▸ Collected material:
<<<<

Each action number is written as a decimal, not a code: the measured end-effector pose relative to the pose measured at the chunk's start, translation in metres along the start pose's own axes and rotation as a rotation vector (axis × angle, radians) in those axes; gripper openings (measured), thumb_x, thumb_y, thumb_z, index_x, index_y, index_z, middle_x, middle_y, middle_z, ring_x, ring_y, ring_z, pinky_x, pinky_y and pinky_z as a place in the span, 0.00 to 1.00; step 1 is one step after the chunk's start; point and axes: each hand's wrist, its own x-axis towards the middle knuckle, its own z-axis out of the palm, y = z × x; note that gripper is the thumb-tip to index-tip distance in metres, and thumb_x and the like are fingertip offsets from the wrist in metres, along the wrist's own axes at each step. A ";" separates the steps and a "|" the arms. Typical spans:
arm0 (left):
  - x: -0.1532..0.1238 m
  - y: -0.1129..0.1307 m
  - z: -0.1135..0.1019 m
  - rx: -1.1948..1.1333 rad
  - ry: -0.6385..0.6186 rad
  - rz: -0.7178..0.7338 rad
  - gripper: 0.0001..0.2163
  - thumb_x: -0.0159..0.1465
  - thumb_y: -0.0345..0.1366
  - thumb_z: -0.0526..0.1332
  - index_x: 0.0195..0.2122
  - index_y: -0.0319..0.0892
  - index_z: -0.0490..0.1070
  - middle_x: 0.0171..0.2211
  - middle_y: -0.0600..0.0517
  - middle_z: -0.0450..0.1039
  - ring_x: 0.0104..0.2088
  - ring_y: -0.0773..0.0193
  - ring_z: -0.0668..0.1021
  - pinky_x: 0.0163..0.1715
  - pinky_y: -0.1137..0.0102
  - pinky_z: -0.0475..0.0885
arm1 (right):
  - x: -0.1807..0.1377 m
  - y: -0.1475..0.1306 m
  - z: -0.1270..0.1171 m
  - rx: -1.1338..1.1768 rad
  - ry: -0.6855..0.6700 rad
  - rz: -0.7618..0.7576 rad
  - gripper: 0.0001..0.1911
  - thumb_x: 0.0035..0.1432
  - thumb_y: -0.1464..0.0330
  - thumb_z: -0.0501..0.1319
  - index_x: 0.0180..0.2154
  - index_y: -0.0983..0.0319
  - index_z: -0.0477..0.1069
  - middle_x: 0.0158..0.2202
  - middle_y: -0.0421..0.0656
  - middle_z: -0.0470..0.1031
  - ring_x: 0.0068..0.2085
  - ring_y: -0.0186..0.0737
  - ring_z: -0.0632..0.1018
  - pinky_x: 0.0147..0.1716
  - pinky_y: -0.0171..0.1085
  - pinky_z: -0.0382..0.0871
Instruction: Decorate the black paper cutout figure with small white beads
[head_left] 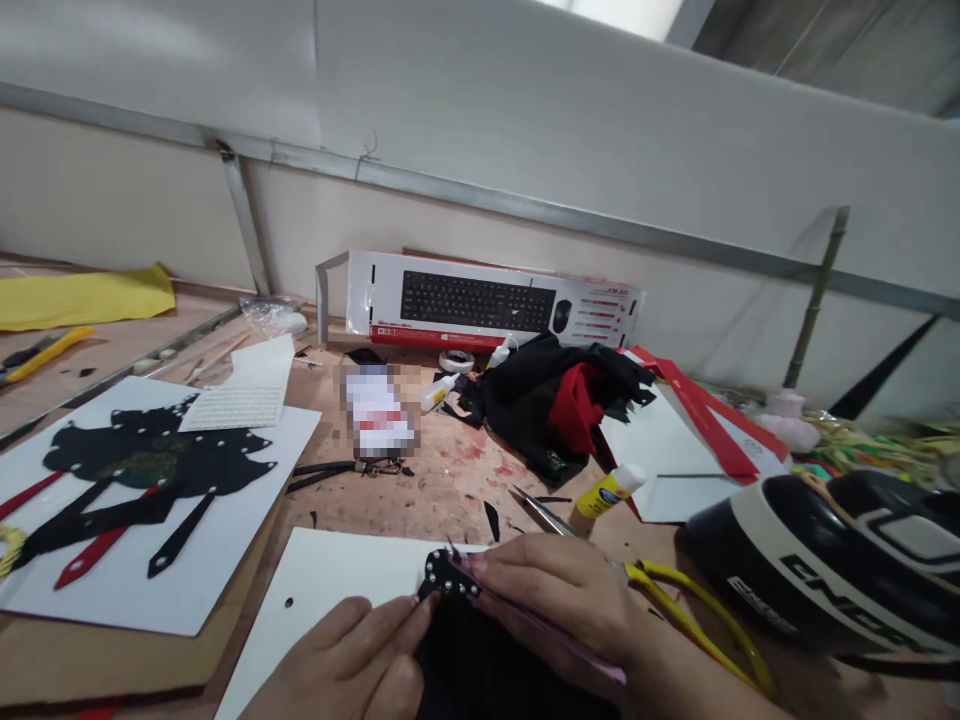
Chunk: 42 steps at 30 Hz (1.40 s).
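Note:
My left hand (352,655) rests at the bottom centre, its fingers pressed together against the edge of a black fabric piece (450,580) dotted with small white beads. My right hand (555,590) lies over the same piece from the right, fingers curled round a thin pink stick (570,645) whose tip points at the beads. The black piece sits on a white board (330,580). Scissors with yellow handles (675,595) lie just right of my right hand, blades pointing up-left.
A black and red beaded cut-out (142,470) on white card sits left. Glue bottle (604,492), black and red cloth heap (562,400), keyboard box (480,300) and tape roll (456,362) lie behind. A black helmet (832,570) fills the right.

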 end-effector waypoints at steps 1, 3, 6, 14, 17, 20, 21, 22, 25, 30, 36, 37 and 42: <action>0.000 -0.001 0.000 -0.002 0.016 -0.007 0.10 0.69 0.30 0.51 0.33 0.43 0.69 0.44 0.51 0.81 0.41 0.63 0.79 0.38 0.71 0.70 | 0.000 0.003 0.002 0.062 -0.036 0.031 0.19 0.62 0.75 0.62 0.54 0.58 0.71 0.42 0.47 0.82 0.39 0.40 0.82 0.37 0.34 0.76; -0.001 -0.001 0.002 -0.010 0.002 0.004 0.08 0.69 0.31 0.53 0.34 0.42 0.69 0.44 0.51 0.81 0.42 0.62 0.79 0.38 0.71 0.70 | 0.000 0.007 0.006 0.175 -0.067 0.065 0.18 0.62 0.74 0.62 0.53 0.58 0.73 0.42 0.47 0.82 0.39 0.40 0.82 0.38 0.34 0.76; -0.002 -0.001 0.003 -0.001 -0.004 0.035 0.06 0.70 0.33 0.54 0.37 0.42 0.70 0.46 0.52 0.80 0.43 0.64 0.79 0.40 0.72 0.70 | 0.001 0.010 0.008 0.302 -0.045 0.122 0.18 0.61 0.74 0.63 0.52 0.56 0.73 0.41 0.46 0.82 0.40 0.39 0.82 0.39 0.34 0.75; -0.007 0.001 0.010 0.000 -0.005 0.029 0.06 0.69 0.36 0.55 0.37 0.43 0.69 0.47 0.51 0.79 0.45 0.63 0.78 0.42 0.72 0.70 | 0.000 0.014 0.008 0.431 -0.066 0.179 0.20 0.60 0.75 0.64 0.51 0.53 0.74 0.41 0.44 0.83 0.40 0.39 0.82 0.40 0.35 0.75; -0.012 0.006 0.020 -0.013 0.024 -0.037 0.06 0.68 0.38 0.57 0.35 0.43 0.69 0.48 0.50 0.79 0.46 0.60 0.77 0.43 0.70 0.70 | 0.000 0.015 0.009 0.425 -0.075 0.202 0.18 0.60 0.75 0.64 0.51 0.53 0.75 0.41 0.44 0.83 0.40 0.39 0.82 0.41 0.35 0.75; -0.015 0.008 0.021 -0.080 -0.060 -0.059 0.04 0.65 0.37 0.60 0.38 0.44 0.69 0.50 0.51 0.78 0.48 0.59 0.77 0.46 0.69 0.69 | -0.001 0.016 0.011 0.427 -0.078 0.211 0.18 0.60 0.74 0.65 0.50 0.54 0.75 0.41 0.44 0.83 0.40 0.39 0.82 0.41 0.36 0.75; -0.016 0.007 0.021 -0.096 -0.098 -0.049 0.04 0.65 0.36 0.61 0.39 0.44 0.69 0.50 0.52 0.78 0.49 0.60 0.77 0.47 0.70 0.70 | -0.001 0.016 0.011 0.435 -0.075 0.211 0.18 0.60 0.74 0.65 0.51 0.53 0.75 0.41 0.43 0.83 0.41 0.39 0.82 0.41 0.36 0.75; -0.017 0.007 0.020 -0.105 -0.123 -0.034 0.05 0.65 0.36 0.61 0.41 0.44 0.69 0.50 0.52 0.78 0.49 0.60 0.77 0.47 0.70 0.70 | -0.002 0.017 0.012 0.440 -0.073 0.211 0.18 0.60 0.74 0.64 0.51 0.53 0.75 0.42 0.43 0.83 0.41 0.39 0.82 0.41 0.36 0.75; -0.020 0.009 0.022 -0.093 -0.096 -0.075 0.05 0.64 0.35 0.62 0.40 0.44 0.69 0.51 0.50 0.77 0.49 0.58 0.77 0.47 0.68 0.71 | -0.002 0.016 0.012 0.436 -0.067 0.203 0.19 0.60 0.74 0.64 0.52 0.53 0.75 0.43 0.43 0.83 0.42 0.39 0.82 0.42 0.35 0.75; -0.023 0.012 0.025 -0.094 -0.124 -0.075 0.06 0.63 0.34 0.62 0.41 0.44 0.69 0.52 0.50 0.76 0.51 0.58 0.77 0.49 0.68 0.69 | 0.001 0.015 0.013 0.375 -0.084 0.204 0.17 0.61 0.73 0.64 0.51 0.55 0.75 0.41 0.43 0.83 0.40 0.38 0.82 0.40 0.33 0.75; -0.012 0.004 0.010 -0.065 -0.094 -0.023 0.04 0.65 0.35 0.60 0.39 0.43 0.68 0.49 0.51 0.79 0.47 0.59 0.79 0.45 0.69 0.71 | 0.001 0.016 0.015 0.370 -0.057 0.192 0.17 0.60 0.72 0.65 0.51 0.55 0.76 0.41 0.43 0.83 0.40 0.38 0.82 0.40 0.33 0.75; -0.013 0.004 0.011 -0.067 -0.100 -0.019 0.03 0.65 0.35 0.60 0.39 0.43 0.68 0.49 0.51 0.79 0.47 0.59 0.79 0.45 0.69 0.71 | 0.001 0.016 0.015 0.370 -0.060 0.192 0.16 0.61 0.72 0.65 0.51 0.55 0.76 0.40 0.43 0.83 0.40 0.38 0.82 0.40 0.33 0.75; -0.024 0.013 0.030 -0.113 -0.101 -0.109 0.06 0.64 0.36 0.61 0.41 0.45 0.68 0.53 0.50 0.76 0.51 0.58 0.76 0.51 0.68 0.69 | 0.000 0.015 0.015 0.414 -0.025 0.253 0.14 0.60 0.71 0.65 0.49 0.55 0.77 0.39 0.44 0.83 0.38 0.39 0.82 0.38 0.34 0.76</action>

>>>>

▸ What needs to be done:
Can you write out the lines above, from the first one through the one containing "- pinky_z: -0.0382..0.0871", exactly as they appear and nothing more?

▸ Answer below:
Each action number is written as a decimal, not a code: the measured end-effector pose relative to the pose measured at the chunk's start, translation in metres along the start pose's own axes and rotation as a rotation vector (axis × angle, radians) in those axes; gripper openings (measured), thumb_x, thumb_y, thumb_z, index_x, index_y, index_z, middle_x, middle_y, middle_z, ring_x, ring_y, ring_z, pinky_x, pinky_y and pinky_z as a place in the span, 0.00 to 1.00; step 1 is one step after the chunk's start; point and axes: each hand's wrist, its own x-axis towards the middle knuckle, its own z-axis out of the palm, y = z × x; note that gripper is the thumb-tip to index-tip distance in metres, and thumb_x and the like are fingertip offsets from the wrist in metres, along the wrist's own axes at each step. A ";" separates the steps and a "|" the arms. Typical spans:
arm0 (left):
  - x: -0.1532..0.1238 m
  - y: -0.1129..0.1307 m
  - z: -0.1135..0.1019 m
  - rx: -1.1948..1.1333 rad
  - ry: -0.6385..0.6186 rad
  - rz: -0.7178..0.7338 rad
  - gripper: 0.0001..0.2163
  - thumb_x: -0.0159..0.1465
  - thumb_y: -0.0345..0.1366
  - thumb_z: -0.0526..0.1332
  - index_x: 0.0195..0.2122
  - index_y: -0.0319..0.0892
  - index_z: -0.0490..0.1070
  - middle_x: 0.0171..0.2211
  - middle_y: -0.0600..0.0517
  - middle_z: -0.0450..0.1039
  - ring_x: 0.0104..0.2088
  - ring_y: -0.0773..0.0193
  - ring_z: -0.0668..0.1021
  - pinky_x: 0.0163..0.1715
  - pinky_y: -0.1137..0.0102
  - pinky_z: -0.0475..0.0885
arm1 (right):
  - x: -0.1807..0.1377 m
  - y: -0.1475..0.1306 m
  - z: -0.1270..0.1171 m
  - rx: -1.1338..1.1768 rad
  - ry: -0.6855..0.6700 rad
  - rz: -0.7618..0.7576 rad
  - gripper: 0.0001..0.1911
  - thumb_x: 0.0035..0.1432
  - thumb_y: -0.1464..0.0330
  - thumb_z: -0.0501..0.1319
  - index_x: 0.0180..0.2154
  - index_y: -0.0983..0.0319
  - index_z: -0.0477..0.1069
  - middle_x: 0.0158..0.2202
  - middle_y: -0.0421..0.0656
  - middle_z: -0.0470..0.1031
  - ring_x: 0.0068..0.2085
  - ring_y: -0.0186..0.0737
  - ring_z: -0.0632..0.1018
  - pinky_x: 0.0147..0.1716
  - pinky_y: -0.0171..0.1085
  - pinky_z: -0.0382..0.0871

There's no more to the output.